*Task requirements*: Only the pictures are to be left out; write out the rest of the data exactly.
[Dataset Boundary: Start]
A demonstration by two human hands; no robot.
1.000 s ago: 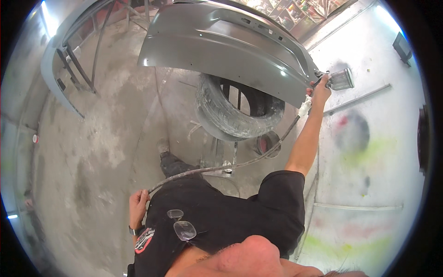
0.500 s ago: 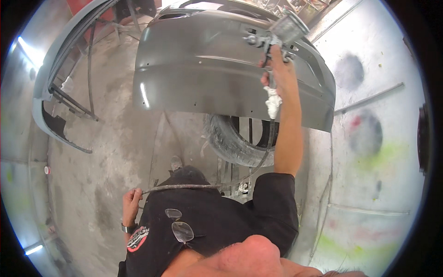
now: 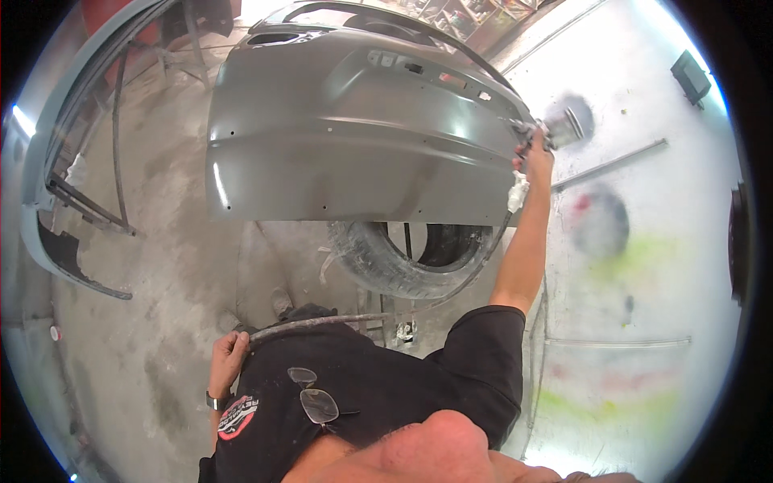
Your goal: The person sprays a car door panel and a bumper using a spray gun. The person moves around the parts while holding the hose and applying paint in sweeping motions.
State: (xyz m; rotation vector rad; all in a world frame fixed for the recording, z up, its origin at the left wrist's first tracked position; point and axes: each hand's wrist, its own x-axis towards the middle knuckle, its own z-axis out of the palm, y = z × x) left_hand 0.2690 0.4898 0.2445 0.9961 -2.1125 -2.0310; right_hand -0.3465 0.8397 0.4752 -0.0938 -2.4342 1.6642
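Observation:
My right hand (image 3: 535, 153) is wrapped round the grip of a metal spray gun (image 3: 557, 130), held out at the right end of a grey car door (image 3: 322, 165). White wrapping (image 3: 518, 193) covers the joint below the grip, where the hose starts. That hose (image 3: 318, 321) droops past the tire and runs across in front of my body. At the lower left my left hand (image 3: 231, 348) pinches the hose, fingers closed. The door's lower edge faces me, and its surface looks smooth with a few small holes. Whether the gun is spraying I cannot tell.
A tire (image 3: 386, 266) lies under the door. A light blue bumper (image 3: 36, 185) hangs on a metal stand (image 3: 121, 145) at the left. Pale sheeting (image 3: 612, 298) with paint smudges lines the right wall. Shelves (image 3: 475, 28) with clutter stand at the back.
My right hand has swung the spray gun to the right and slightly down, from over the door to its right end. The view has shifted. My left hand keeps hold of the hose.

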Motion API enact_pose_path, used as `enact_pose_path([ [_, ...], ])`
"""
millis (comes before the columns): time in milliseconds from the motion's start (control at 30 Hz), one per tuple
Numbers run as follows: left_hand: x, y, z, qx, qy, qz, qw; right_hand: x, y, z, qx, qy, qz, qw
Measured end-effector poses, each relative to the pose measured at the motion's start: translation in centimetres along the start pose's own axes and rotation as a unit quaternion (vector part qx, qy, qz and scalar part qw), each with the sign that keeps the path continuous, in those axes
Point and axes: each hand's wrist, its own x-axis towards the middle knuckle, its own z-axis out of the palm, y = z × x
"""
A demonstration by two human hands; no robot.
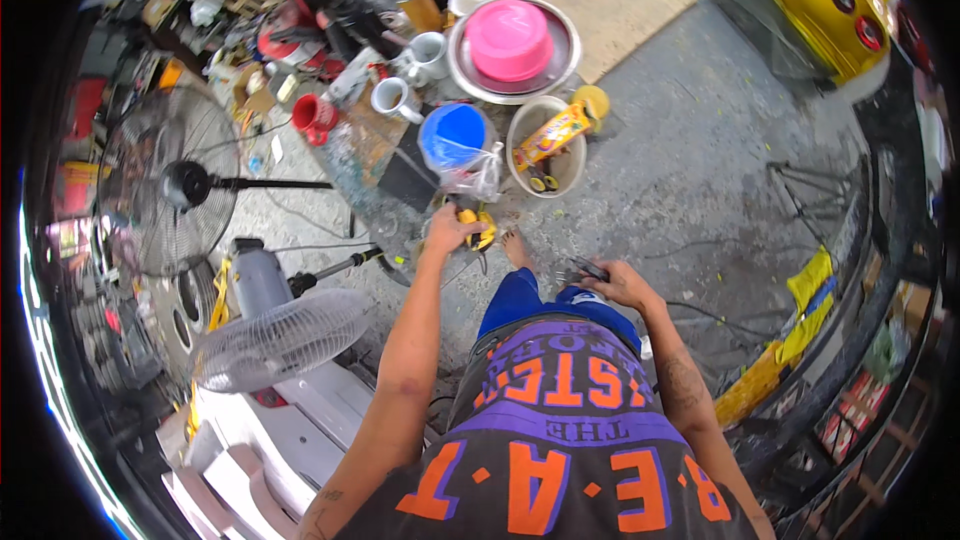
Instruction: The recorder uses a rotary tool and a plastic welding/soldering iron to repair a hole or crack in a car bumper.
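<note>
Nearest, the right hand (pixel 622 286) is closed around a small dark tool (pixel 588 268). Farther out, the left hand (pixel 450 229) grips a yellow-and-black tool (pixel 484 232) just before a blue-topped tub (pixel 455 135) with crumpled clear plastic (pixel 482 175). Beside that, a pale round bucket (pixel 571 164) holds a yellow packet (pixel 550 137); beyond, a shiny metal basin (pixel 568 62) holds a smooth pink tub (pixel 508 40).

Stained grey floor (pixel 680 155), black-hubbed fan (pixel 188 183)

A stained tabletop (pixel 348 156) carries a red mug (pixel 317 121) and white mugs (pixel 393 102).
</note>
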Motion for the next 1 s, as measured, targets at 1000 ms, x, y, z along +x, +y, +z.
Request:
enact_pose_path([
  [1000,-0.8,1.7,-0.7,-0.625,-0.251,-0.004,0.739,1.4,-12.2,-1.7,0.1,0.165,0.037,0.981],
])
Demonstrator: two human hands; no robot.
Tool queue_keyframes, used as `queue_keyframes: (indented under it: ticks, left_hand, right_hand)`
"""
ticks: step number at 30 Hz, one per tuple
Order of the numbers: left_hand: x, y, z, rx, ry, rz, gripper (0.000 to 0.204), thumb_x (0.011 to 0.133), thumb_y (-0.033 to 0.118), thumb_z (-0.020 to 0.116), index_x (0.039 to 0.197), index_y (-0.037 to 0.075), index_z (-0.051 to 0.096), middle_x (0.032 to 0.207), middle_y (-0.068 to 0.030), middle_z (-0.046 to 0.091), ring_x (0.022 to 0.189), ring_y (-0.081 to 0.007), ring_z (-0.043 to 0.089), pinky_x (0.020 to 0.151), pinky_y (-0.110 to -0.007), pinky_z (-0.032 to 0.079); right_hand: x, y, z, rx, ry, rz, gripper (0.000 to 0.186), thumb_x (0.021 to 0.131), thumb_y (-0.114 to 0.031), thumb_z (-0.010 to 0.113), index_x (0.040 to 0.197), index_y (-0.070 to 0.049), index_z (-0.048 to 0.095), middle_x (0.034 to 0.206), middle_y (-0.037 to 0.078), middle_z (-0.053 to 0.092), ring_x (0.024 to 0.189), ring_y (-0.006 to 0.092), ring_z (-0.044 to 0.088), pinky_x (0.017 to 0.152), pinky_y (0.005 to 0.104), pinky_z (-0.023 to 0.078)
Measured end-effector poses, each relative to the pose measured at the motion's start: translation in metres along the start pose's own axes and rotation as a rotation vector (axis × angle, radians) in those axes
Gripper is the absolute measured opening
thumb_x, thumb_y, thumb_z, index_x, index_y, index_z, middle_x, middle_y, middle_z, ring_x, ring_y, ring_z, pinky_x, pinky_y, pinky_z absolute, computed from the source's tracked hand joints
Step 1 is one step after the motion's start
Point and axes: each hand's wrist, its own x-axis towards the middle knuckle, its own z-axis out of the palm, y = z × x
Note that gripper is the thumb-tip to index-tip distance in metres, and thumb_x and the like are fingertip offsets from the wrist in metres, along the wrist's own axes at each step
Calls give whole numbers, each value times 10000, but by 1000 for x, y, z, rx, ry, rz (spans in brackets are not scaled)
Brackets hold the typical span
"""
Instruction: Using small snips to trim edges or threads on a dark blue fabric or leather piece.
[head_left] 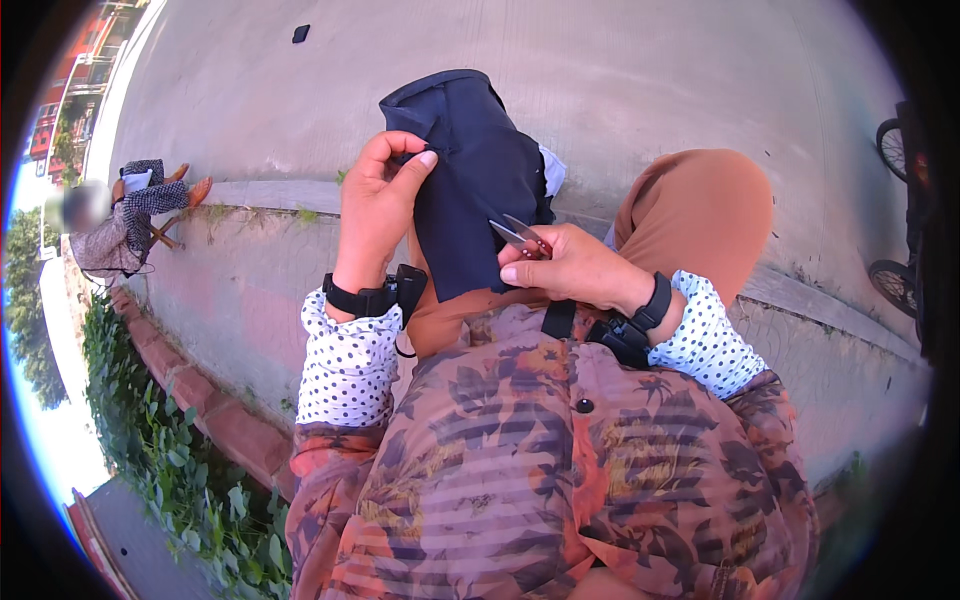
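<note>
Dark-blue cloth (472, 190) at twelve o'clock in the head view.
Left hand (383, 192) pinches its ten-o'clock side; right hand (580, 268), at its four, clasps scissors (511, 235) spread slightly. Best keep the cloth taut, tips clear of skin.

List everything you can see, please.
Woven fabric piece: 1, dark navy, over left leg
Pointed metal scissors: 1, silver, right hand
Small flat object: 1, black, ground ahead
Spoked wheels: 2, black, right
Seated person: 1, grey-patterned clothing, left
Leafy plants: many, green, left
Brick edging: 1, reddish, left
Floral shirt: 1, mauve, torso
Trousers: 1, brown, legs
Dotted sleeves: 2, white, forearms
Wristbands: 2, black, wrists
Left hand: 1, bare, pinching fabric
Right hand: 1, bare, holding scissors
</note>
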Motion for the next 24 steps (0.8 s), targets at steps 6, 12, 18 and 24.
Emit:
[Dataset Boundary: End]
*Solution to this task*:
A demonstration by two human hands; no robot.
1.000 s ago: 
0.500 s ago: 
now: 
Your goal: The person sprays a car door panel and a bumper using a spray gun. The person moves around the parts while holding the hose and applying paint in sweeping motions.
State: (xyz m; rotation vector rad; all in a world frame fixed for the recording, z up, its origin at the left wrist's first tracked position; point and axes: each hand's wrist, its own x-axis towards the middle knuckle, its own z-axis out of the palm, y = z × x) left_hand 0.2690 0.4898 0.2445 0.9961 -2.1125 -2.0310; right_hand -0.3465 0.8397 0.4752 -0.0938 -2.4342 1.6642
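Observation:
My right hand (image 3: 535, 153) is wrapped round the grip of a metal spray gun (image 3: 557, 130), held out at the right end of a grey car door (image 3: 322, 165). White wrapping (image 3: 518, 193) covers the joint below the grip, where the hose starts. That hose (image 3: 318, 321) droops past the tire and runs across in front of my body. At the lower left my left hand (image 3: 231, 348) pinches the hose, fingers closed. The door's lower edge faces me, and its surface looks smooth with a few small holes. Whether the gun is spraying I cannot tell.
A tire (image 3: 386, 266) lies under the door. A light blue bumper (image 3: 36, 185) hangs on a metal stand (image 3: 121, 145) at the left. Pale sheeting (image 3: 612, 298) with paint smudges lines the right wall. Shelves (image 3: 475, 28) with clutter stand at the back.
My right hand has swung the spray gun to the right and slightly down, from over the door to its right end. The view has shifted. My left hand keeps hold of the hose.
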
Motion API enact_pose_path, used as `enact_pose_path([ [_, ...], ])`
"""
millis (comes before the columns): time in milliseconds from the motion's start (control at 30 Hz), one per tuple
Numbers run as follows: left_hand: x, y, z, qx, qy, qz, qw; right_hand: x, y, z, qx, qy, qz, qw
Measured end-effector poses, each relative to the pose measured at the motion's start: translation in centimetres along the start pose's own axes and rotation as a unit quaternion (vector part qx, qy, qz and scalar part qw), each with the sign that keeps the path continuous, in those axes
Point and axes: each hand's wrist, its own x-axis towards the middle knuckle, its own z-axis out of the palm, y = z × x
"""
A demonstration by two human hands; no robot.
Instruction: The recorder uses a rotary tool and a plastic welding/soldering iron to repair a hole or crack in a car bumper.
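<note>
Nearest, the right hand (pixel 622 286) is closed around a small dark tool (pixel 588 268). Farther out, the left hand (pixel 450 229) grips a yellow-and-black tool (pixel 484 232) just before a blue-topped tub (pixel 455 135) with crumpled clear plastic (pixel 482 175). Beside that, a pale round bucket (pixel 571 164) holds a yellow packet (pixel 550 137); beyond, a shiny metal basin (pixel 568 62) holds a smooth pink tub (pixel 508 40).

Stained grey floor (pixel 680 155), black-hubbed fan (pixel 188 183)

A stained tabletop (pixel 348 156) carries a red mug (pixel 317 121) and white mugs (pixel 393 102).
</note>
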Motion for the next 1 s, as measured, targets at 1000 ms, x, y, z along +x, +y, +z.
Request:
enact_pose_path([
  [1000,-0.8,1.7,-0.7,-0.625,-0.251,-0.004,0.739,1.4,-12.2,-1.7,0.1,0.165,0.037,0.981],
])
Demonstrator: two human hands; no robot.
Tool queue_keyframes, used as `queue_keyframes: (indented under it: ticks, left_hand, right_hand)`
"""
ticks: step number at 30 Hz, one per tuple
Order of the numbers: left_hand: x, y, z, rx, ry, rz, gripper (0.000 to 0.204), thumb_x (0.011 to 0.133), thumb_y (-0.033 to 0.118), thumb_z (-0.020 to 0.116), index_x (0.039 to 0.197), index_y (-0.037 to 0.075), index_z (-0.051 to 0.096), middle_x (0.032 to 0.207), middle_y (-0.068 to 0.030), middle_z (-0.046 to 0.091), ring_x (0.022 to 0.189), ring_y (-0.081 to 0.007), ring_z (-0.043 to 0.089), pinky_x (0.020 to 0.151), pinky_y (-0.110 to -0.007), pinky_z (-0.032 to 0.079); right_hand: x, y, z, rx, ry, rz, gripper (0.000 to 0.186), thumb_x (0.021 to 0.131), thumb_y (-0.114 to 0.031), thumb_z (-0.010 to 0.113), index_x (0.040 to 0.197), index_y (-0.070 to 0.049), index_z (-0.048 to 0.095), middle_x (0.034 to 0.206), middle_y (-0.037 to 0.078), middle_z (-0.053 to 0.092), ring_x (0.024 to 0.189), ring_y (-0.006 to 0.092), ring_z (-0.044 to 0.088), pinky_x (0.017 to 0.152), pinky_y (0.005 to 0.104), pinky_z (-0.023 to 0.078)
Measured end-effector poses, each relative to the pose measured at the motion's start: translation in metres along the start pose's own axes and rotation as a rotation vector (axis × angle, radians) in those axes
Gripper is the absolute measured opening
thumb_x, thumb_y, thumb_z, index_x, index_y, index_z, middle_x, middle_y, middle_z, ring_x, ring_y, ring_z, pinky_x, pinky_y, pinky_z absolute, computed from the source's tracked hand joints
Step 1 is one step after the motion's start
Point and axes: each hand's wrist, its own x-axis towards the middle knuckle, its own z-axis out of the palm, y = z × x
Note that gripper is the thumb-tip to index-tip distance in metres, and thumb_x and the like are fingertip offsets from the wrist in metres, along the wrist's own axes at each step
Calls give whole numbers, each value times 10000, but by 1000 for x, y, z, rx, ry, rz (spans in brackets are not scaled)
Brackets hold the typical span
"""
Instruction: Using small snips to trim edges or threads on a dark blue fabric or leather piece.
[head_left] 
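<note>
Dark-blue cloth (472, 190) at twelve o'clock in the head view.
Left hand (383, 192) pinches its ten-o'clock side; right hand (580, 268), at its four, clasps scissors (511, 235) spread slightly. Best keep the cloth taut, tips clear of skin.

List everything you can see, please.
Woven fabric piece: 1, dark navy, over left leg
Pointed metal scissors: 1, silver, right hand
Small flat object: 1, black, ground ahead
Spoked wheels: 2, black, right
Seated person: 1, grey-patterned clothing, left
Leafy plants: many, green, left
Brick edging: 1, reddish, left
Floral shirt: 1, mauve, torso
Trousers: 1, brown, legs
Dotted sleeves: 2, white, forearms
Wristbands: 2, black, wrists
Left hand: 1, bare, pinching fabric
Right hand: 1, bare, holding scissors
</note>
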Motion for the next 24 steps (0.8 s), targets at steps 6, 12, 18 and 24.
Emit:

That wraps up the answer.